Stumpy forms are the predominant transmissible forms of Trypanosoma brucei

Reviewer #1 (Public Review):

Summary:
Ngoune et al. present compelling evidence that Slender cells are challenged to infect tsetse flies. They explore the experimental context of a recent important paper in the field, Schuster et al., that presents evidence suggesting the proliferative Slender bloodstream T.brucei can infect juvenile tsetse flies. Schuster et al. were disruptive to the widely accepted paradigm that the Stumpy bloodstream-form is solely responsible for tsetse infection and T.brucei transmission potential.

Evidence presented here shows that in all cases, Stumpy form parasites are exponentially more capable of infecting tsetse flies. They further show that Slender cells do not infect mature flies.

However, they raise questions of immature tsetse immunological potential and field transmission potential that their experiments do not address. Specifically, they do not show that teneral tsetse flies are immunocompromised, that tsetse flies must be immunocompromised for Slender infection nor that younger teneral tsetse infection is not pertinent to field transmission.

Strengths:
Experimental Design is precise and elegant, outcomes are convincing. Discussion is compelling and important to the field. This is a timely piece that adds important data to a critical discussion of host: parasite interactions, of relevance to all parasite transmission.

Weaknesses:
As above, the authors dispute the biological relevance of teneral tsetse infection in the wild, without offering evidence to the contrary. Statements need to be softened for claims regarding immunological competence or relevance to field transmission.

Reviewer #2 (Public Review):

Summary:
Contrary to findings recently reported by Schuster S et al., this short paper shows evidence that the stumpy form of T. brucei is probably the most pre-adapted form to progress with the life cycle of this parasite in the tsetse vector.

Strengths:
One of the most important pieces of experimental evidence is that they conduct all fly infection experiments in the absence of metabolites like GlcNAc or S-glutathione; by doing so, the infection rates in flies infected with slender trypanosomes seem very low or nonexistent. This, on its own, is a piece of important experimental evidence that the Schuster S et al findings may need to be revisited.

Weaknesses:
I consider that the authors should have included their own experiments demonstrating that the addition of these chemicals enhances the infection rates in flies receiving bloodmeals containing slender trypanosomes.

Reviewer #3 (Public Review):

The dogma in the Trypanosome field is that transmission by Tsetse flies is ensured by stumpy forms. This has been recently challenged by the Engstler lab (Schuster et al. ), which showed that slender forms can also be transmitted by teneral flies. In this work, the authors aimed to test whether transmission by slender forms is possible and frequent.

For this, the authors repeated Tsetse transmission experiments but with some key critical differences relative to Schuster et al. First, they infected teneral and adult flies. Second, their infective meals lacked two components (N-acetylglucosamine and glutathione), which could have boosted the infection rates in the Schuster et al. work. In these conditions, the authors observed that most stumpy form infections with teneral and adult flies were successful while only 1 out of 24 slender-form infections was successful. Adult flies showed a lower infection rate, which is probably because their immune system is more developed.

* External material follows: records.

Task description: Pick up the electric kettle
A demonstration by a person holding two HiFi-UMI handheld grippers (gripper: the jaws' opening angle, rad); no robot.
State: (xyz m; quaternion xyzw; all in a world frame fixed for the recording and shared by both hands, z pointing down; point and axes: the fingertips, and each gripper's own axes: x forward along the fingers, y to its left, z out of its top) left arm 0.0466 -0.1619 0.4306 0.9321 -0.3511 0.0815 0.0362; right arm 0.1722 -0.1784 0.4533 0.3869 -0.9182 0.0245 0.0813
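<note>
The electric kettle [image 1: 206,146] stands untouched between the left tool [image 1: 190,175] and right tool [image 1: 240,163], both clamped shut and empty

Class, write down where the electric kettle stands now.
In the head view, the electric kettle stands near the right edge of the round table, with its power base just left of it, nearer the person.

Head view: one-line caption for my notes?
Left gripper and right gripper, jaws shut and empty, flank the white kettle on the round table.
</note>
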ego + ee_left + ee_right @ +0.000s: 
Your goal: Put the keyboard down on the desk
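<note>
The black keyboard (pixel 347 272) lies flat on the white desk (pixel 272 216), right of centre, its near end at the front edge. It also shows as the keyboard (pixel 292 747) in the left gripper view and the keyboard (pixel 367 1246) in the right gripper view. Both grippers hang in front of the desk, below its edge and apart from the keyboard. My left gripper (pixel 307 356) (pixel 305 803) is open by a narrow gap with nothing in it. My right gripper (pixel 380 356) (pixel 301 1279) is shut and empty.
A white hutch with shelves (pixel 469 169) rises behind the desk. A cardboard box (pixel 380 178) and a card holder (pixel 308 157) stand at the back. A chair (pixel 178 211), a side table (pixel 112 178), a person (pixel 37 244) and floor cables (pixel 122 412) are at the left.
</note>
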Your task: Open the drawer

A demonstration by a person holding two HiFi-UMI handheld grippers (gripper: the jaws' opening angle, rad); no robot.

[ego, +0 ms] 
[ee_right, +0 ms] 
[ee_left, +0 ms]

Given that in Tsetse-infested areas most transmission is likely ensured by adult flies, the authors conclude that the parasite stage that will have a significant epidemiologic impact on transmission is the stumpy form.

Strengths:
• This work tackles an important question in the field.
• The Rotureau laboratory has well-known expertise in Tsetse fly transmission experiments.
• Experimental setup is robust and data is solid.
• The paper is concise and clearly written.

Weaknesses:
• The reason(s) for why this work has lower infection rates with slender forms than Schuster et al. remain unknown. The authors suggested it could be because of the absence of N-acetylglucosamine and/or glutathione, but this was not formally tested. Could another source of variation be the clone of EATRO1125 AnTat1.1 (Paris versus Munich origin)? To reduce the workload, such additional experiments could be done with just one dose of parasites.
• The characterization of what is slender and stumpy is critical. The authors used PAD1 protein expression as the sole reporter. While this is a robust assay to confirm stumpy, an analysis of the cell cycle would have been helpful to confirm that slender forms have not initiated differentiation (Larcombe S et al. 2023, preprint).
• Statistical analysis is missing. Is the difference between adult and teneral infections statistically significant?